On December 11th, out of the clear blue sky, a got a text from my old arch-rival in life, Matt "The Sexecutioner" Schunk. The text exchange went as follows:

Schunk: The world needs another blog post about me
Dan: I'm not sure the world is ready
Schunk: It is
Dan: Well, I'll see what I can come up with



Now it's already the 23rd of December (Happy Festivus, by the way), and I still haven't lived up to what I offered. This may be due in part to the fact that writing is a creative process requiring both time and intangible inspiration. I can't and won't just put out at a moment's notice for every guy who begs me for it.


For those not in the know, Schunk has had a history of giving me a hard time, and I have a history of returning the favor. But we haven't seen each other in quite a while, and that's the other part of the problem. Having not hung out in quite a while, I haven't had a lot of new material to write about. For the most part, this has been the year without a Schunk.

That's an apt way to put it, actually. Really, Schunk has a lot in common with Santa Claus. They're both jolly fellows, they're both good at making their friends feel merry and bright, and they both kind of look like horrifying man-sized babies when completely shaved.

So, after realizing that a year without a Schunk just wouldn't do, I decided to go stalk him on Facebook a bit. I should note how fitting it is that after all this time his Facebook profile picture is still the one of him with Hulk Hogan. Our parting ways is I think a big part of the reason I lost interest in professional wrestling, since Schunk so epitomized everything compelling about it. He has all the charisma of the Hulkster, the unforgettable attitude of Stone Cold Steve Austin, the commanding bravado of the Nature Boy Rick Flair, and all the good looks and sex appeal of Mick Foley after having his face smashed through a flaming table.

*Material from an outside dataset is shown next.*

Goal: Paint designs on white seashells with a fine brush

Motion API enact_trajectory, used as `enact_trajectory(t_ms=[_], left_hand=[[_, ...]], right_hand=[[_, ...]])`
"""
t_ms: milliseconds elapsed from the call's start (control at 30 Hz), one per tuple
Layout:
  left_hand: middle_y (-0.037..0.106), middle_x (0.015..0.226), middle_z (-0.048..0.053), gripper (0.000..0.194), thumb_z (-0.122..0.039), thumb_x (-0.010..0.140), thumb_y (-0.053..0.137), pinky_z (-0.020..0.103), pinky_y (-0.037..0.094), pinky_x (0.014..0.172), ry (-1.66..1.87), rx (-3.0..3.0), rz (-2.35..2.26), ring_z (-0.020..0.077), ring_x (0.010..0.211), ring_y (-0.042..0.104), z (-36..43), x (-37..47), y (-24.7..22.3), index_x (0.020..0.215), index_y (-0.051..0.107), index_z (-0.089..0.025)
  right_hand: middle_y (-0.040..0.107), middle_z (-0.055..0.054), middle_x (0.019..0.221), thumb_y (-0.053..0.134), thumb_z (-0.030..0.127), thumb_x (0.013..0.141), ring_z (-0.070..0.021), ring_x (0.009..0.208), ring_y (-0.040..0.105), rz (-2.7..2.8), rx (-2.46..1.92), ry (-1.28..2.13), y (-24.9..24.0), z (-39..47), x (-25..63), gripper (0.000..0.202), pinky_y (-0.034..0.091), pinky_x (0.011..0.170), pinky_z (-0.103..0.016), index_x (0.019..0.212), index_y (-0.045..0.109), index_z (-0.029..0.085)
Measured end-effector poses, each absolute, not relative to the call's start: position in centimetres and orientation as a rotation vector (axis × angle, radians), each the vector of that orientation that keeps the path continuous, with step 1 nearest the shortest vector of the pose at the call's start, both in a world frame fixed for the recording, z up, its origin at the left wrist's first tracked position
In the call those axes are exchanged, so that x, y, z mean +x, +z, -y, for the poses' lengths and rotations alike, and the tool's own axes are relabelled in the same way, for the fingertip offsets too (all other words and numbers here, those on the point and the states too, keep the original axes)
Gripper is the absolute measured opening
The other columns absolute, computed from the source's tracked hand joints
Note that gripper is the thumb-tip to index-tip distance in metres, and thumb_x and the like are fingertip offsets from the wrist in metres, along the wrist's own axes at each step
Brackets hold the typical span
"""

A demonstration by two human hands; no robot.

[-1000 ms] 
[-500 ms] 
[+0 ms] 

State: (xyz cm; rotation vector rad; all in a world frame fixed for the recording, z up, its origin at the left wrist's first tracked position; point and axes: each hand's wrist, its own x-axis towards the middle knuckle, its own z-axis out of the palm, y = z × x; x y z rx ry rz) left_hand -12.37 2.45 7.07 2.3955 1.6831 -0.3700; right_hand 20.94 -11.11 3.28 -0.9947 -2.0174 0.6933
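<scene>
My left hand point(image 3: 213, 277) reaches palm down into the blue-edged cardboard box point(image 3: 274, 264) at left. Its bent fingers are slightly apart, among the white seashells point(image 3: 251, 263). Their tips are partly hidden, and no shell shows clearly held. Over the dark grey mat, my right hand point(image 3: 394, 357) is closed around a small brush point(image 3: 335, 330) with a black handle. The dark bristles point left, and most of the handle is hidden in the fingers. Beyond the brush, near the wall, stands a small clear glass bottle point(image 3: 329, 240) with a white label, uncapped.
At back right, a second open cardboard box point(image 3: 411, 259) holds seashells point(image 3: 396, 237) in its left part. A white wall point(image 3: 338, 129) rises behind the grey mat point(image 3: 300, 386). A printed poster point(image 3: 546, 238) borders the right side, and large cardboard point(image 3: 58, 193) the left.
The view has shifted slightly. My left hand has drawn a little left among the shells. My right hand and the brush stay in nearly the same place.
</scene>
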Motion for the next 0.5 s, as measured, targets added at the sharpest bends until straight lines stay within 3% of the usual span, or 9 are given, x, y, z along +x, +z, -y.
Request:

As I browse a bit through his Facebook wall, it seems like he's actually had a pretty big year, and while I don't think I should share any of his photos here out of respect for his privacy and that of his friends and family, I would like to quickly run down some of the highlights that jumped out at me.

  • Schunk has apparently found a charming ladyfriend to share a long-term relationship with, in possibly the biggest upset since I did the same that one time and didn't tell anyone online. Seriously, guys, I had a girlfriend. That totally happened.
  • I was previously unaware how much Schunk loves dogs. Schunk, if you're ever in Albany, I've got a friend who works in an animal shelter that would love to meet your dogs, talk about dogs, or at the very least see every cute dog photo you've ever taken in your life.
  • Participating in No-Shave November, Schunk apparently raised almost $500 in donations. Pretty impressive. I also chose not to shave all through November, I just didn't tell anybody what I was doing and didn't raise or donate any money. Way to make me feel like a dick, Schunk.
  • Halloween is usually a big event for Schunk. This year, he and some friends did a group costume and dressed up as The Golden Girls. Schunk in drag... The jokes practically write themselves. In all honesty, though, if you were to ask me to think of a man who can more thoroughly evoke the image of our dearly departed Bea Arthur than Schunk, I'm not sure I could come up with anybody else. He just makes such a handsome woman.
  • Now, I wasn't really thrown by the Golden Girls picture. I'm used to goofy costumes from Schunk; this is the guy who went to a party one year as Goldust and didn't stop rubbing himself and making those creepy sensual gyrating motions all night. No, the most disturbing thing I found on Schunk's wall was a picture of him clean-shaved wearing a button-down shirt and a yellow tie. The attire alone seemed really out of place, as if somebody had put a collar and tie on a pug or a camel. It just doesn't look right. But beyond that, looking at that man's head without a spot of hair on it, I couldn't help but wonder whether all those years ago Kane and Lita really had that demon baby after all.
I could go on, but I won't. I think that's enough ego stroking for one year. I've been sitting here for over an hour now. I love you Schunk but all this stroking is making me sore.


Alright, alright, enough of that. Before I sign off, I'll just offer a Happy Holidays to anybody reading this garbage, and a very Happy New Year to Schunk and the people in his life that he somehow still hasn't driven insane yet. Best of luck out there, dude.